» **Problem to work on**
Return the listing that follows exactly, with no pictures included.

» **The data**
=== Section Start ===

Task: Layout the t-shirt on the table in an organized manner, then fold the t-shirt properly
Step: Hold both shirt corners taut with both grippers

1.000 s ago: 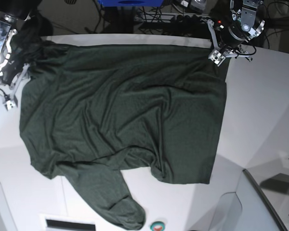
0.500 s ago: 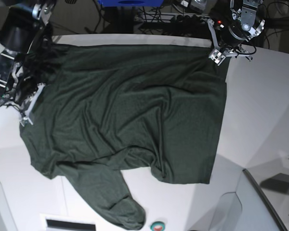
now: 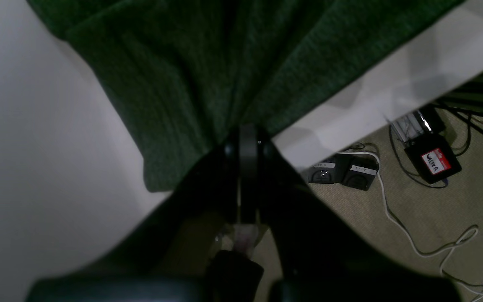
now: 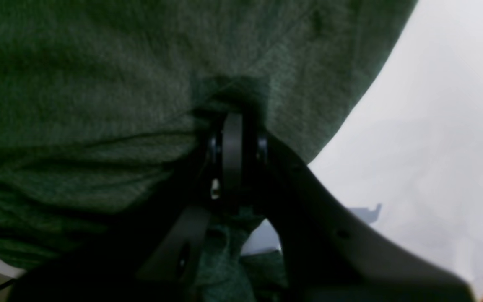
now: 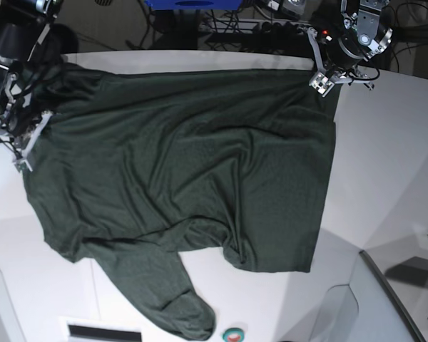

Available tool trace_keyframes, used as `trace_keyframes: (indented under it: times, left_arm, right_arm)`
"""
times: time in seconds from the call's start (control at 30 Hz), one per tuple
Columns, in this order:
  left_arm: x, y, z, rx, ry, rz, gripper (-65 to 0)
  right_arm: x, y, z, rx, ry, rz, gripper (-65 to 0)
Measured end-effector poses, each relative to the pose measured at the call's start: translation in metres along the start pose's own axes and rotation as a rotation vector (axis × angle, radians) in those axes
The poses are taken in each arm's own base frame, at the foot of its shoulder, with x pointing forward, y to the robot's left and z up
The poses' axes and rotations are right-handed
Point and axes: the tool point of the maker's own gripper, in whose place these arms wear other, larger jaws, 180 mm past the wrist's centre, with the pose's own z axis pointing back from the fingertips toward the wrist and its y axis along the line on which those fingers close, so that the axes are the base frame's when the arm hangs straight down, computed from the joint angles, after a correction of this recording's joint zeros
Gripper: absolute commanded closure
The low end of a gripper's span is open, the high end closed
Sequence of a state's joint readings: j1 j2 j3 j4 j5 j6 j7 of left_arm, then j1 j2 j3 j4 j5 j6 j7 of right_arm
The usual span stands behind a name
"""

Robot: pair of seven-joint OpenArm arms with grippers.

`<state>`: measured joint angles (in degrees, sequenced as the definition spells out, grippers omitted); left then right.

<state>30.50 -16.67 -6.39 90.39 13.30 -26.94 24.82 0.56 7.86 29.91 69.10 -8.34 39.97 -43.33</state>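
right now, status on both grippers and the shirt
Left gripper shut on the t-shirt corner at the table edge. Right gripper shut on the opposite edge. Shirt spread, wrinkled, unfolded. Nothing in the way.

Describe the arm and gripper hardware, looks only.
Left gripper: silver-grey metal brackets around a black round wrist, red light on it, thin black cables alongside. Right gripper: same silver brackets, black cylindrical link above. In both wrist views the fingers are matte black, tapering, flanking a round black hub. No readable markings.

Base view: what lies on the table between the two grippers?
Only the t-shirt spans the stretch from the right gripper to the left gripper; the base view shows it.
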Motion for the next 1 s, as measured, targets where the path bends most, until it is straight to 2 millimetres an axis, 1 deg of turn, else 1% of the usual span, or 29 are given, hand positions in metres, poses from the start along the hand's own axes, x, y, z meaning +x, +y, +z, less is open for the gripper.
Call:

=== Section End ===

» **Answer box**
Task: Layout the t-shirt on the table in an organized manner, then fold the t-shirt properly
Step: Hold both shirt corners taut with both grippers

1.000 s ago: 
0.500 s ago: 
now: 
now: 
now: 

Available tool trace_keyframes, used as `trace_keyframes: (indented under it: times, left_arm, right_arm)`
"""
times: time in seconds from the call's start (control at 30 Hz), one per tuple
Columns, in this order:
  left_arm: x, y, z, rx, ry, rz, gripper (-65 to 0)
  right_arm: x, y, z, rx, ry, rz, gripper (-65 to 0)
Measured end-effector poses, each relative to the pose measured at the call's start: translation in metres along the start pose's own axes and rotation as a rotation vector (axis × angle, radians) in those axes
The poses are taken in each arm's own base frame, at the foot of its shoulder, with x pointing forward, y to the robot's left and z up
The poses' axes and rotations are right-handed
Point and axes: the tool point of the maker's own gripper, in whose place these arms wear other, larger jaws, 180 mm past the wrist's centre, with the pose's own z axis pointing back from the fingertips toward the wrist and its y axis along the line on which those fingers close, so that the axes are the base frame's when the arm hangs straight down, computed from the joint angles, after a correction of this recording's joint zeros
Gripper: absolute commanded closure
The low end of a gripper's span is open, the high end closed
Sequence of a state's joint readings: j1 j2 j3 j4 j5 j6 j7 of left_arm, then j1 j2 j3 j4 j5 j6 j7 of right_arm
The usual span stands behind a name
"""

Robot: pair of seven-joint OpenArm arms with grippers.

`<state>`: measured joint angles (in degrees, sequenced as the definition spells out, grippers omitted); left then right.

<state>30.50 -16.67 -6.39 90.39 13.30 -26.94 24.82 0.56 7.86 29.91 69.10 -8.34 39.97 -43.33</state>
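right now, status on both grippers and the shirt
Left gripper shut on the t-shirt corner at the table edge. Right gripper shut on the opposite edge. Shirt spread, wrinkled, unfolded. Nothing in the way.

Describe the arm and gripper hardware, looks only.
Left gripper: silver-grey metal brackets around a black round wrist, red light on it, thin black cables alongside. Right gripper: same silver brackets, black cylindrical link above. In both wrist views the fingers are matte black, tapering, flanking a round black hub. No readable markings.

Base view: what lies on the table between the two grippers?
Only the t-shirt spans the stretch from the right gripper to the left gripper; the base view shows it.
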Motion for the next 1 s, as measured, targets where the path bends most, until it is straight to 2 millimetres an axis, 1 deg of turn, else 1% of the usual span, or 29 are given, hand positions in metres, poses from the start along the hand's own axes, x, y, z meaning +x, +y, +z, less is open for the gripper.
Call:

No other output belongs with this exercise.